Définition et enjeux

Colonel Rigault de Rochefort Promenades à cheval, ou Manuel d'équitation à l'usage des gens du monde… (1826)

Que la main ne vous serve jamais de point d'appui ; cherchez à consolider votre assiette, jouez souvent avec vos rênes, remuez les bras, ne mettez pas de roideur dans les épaules, et la main acquerra de la légèreté.
N'oublions pas que c'est la main qui donne ou refuse au cheval la liberté de se porter en avant, qui retient la masse, et que c'est elle qui dirige.
Source : Gallica

Henri Blacque-Belair Causeries sur l'équitation et l'instruction militaires… (1909)

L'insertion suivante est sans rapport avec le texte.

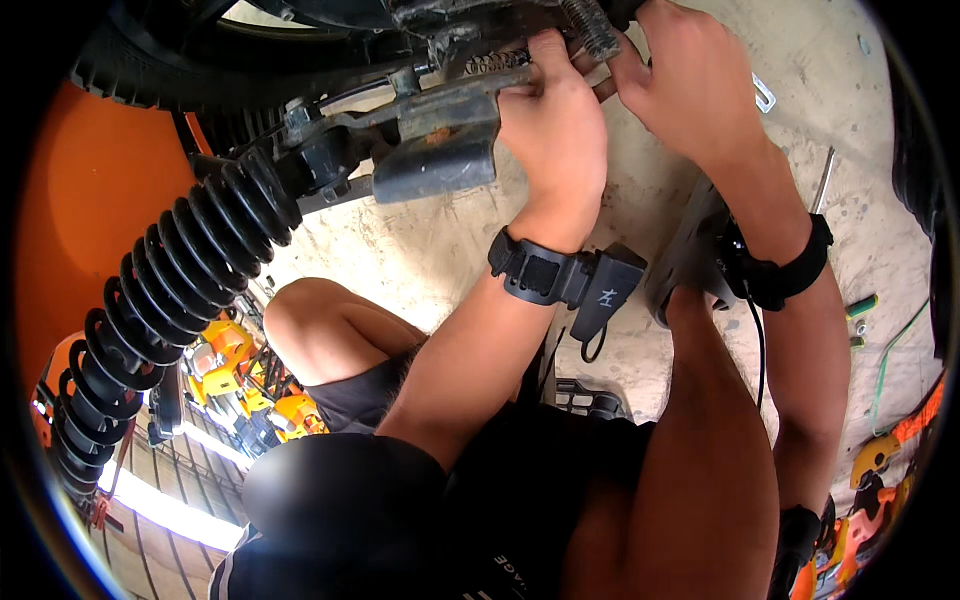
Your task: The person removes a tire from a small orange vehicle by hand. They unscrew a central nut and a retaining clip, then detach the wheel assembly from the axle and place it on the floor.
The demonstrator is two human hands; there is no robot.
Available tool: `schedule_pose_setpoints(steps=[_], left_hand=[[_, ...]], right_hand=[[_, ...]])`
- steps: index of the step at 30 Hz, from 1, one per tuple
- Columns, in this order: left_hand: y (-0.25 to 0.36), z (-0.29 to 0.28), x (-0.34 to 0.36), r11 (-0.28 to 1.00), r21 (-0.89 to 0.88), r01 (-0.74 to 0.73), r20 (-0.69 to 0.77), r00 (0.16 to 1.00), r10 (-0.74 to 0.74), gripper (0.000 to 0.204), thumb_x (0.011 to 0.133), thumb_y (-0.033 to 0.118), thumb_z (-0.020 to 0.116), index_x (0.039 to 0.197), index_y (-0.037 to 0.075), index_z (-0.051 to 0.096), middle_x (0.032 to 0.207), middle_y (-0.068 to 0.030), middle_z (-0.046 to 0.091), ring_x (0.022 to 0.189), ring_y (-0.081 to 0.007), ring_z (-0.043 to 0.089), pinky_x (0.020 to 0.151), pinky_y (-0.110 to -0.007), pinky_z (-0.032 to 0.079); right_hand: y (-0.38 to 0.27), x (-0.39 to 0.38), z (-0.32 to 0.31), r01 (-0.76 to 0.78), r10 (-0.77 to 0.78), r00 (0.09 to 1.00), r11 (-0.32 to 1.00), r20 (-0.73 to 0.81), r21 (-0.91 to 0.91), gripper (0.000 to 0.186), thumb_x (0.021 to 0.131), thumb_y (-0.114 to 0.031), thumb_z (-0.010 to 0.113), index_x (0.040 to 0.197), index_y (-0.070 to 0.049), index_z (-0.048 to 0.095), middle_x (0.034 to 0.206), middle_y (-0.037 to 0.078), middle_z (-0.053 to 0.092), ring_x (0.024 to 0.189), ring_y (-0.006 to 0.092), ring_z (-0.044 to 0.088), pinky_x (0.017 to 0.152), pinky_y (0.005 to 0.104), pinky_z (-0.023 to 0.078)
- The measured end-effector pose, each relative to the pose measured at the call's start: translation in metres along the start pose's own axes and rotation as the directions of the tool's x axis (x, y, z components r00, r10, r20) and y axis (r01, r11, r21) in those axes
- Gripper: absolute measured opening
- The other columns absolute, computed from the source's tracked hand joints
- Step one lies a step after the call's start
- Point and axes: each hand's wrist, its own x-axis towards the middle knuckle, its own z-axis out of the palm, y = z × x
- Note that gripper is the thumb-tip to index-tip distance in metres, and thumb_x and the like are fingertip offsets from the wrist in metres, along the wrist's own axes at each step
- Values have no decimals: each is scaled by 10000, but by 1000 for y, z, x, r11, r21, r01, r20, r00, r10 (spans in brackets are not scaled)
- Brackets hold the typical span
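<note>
At the left, a black coil shock absorber (170,290) runs up to a grimy metal bracket (440,140) under a tyre (200,60), above the concrete floor (420,250). The work looks midway: the bracket is mounted, and a small spring (497,62) along its top is being handled. The left hand (555,130) reaches up, fingers curled closed on the bracket's right end by the spring. The right hand (690,80) pinches a ribbed black sleeve (592,28) just beside it, wrist bent.
</note>
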Motion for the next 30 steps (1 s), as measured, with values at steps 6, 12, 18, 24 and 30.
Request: schedule_pose_setpoints(steps=[6,12,18,24,30], left_hand=[[-4,-8,-2,981,-107,-163,-25,987,161,185,924,101,520,914,-81,554,920,-177,645,812,-258,679,598,-343,584],[2,-14,-3,978,-59,-199,1,980,200,198,932,91,527,952,-104,557,934,-186,637,853,-279,674,664,-387,613],[7,-13,4,995,85,-42,118,993,32,311,960,229,486,1177,7,489,1111,-100,587,945,-173,630,730,-323,578],[-3,-12,14,991,-103,81,153,986,-65,221,891,179,575,999,-12,599,948,-93,629,820,-167,647,615,-314,586],[8,-16,18,994,100,47,285,956,-73,271,922,209,524,892,-48,603,685,-120,608,580,-217,633,497,-307,549]], right_hand=[[-3,2,0,-7,6,999,1000,40,28,335,775,-229,651,601,45,566,587,242,556,564,417,566,531,463,446],[7,4,0,67,-73,997,990,40,126,297,769,-213,652,622,35,581,599,240,562,588,416,579,552,464,456],[14,16,2,18,-27,999,952,26,305,259,782,-231,665,725,14,604,619,221,571,614,405,588,551,447,462],[9,1,21,-6,17,987,998,-162,68,299,762,-298,680,708,-18,591,605,158,596,555,350,592,506,398,472],[15,0,14,44,-49,998,994,-47,-105,201,740,-128,631,825,8,511,651,210,590,604,401,586,531,454,472]])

Il n'en n'est pas moins certain que le « départ au galop » sur les hanches est un critérium en équitation et la pierre de touche de tout écuyer. De la part de l'homme, il demande science et habileté et beaucoup de tact, c'est-à-dire le fin du fin. Chez le cheval, il exige la souplesse, l'obéissance absolue aux aides, l'engager de l'arrière-main, le reflux de l'avant-main sur les hanches, c'est-à-dire le rassembler, l'équilibre ! et voilà
vraiment des mots bien talon rouge pour une équitation si plébéienne !
Source : Gallica

Portrait de Charles-Maurice de Vaux Charles-Maurice de Vaux Équitation ancienne et moderne… (1898)

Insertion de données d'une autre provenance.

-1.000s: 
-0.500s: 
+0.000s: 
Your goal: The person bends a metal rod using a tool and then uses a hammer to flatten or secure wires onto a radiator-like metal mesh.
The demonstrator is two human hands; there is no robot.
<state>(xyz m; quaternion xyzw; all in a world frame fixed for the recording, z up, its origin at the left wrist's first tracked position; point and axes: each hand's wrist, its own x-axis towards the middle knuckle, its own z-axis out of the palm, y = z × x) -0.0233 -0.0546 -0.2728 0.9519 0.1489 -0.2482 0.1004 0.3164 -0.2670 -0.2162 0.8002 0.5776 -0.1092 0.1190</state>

L'équitation est un art dont l'étude est longue et laborieuse, difficile, qui, de plus, comme tous les autres, réclame des aptitudes innées, sans parler d'une conformation favorable. Pour acquérir l'assiette, la légèreté de main, le tact, le sentiment du cheval, c'est-à-dire pour conduire sa monture, au lieu d'être conduit par elle, la pratique persévérante est
indispensable,. il faut avoir pioché sur la piste, monté les sauteurs pour devenir seulement un cavalier passable.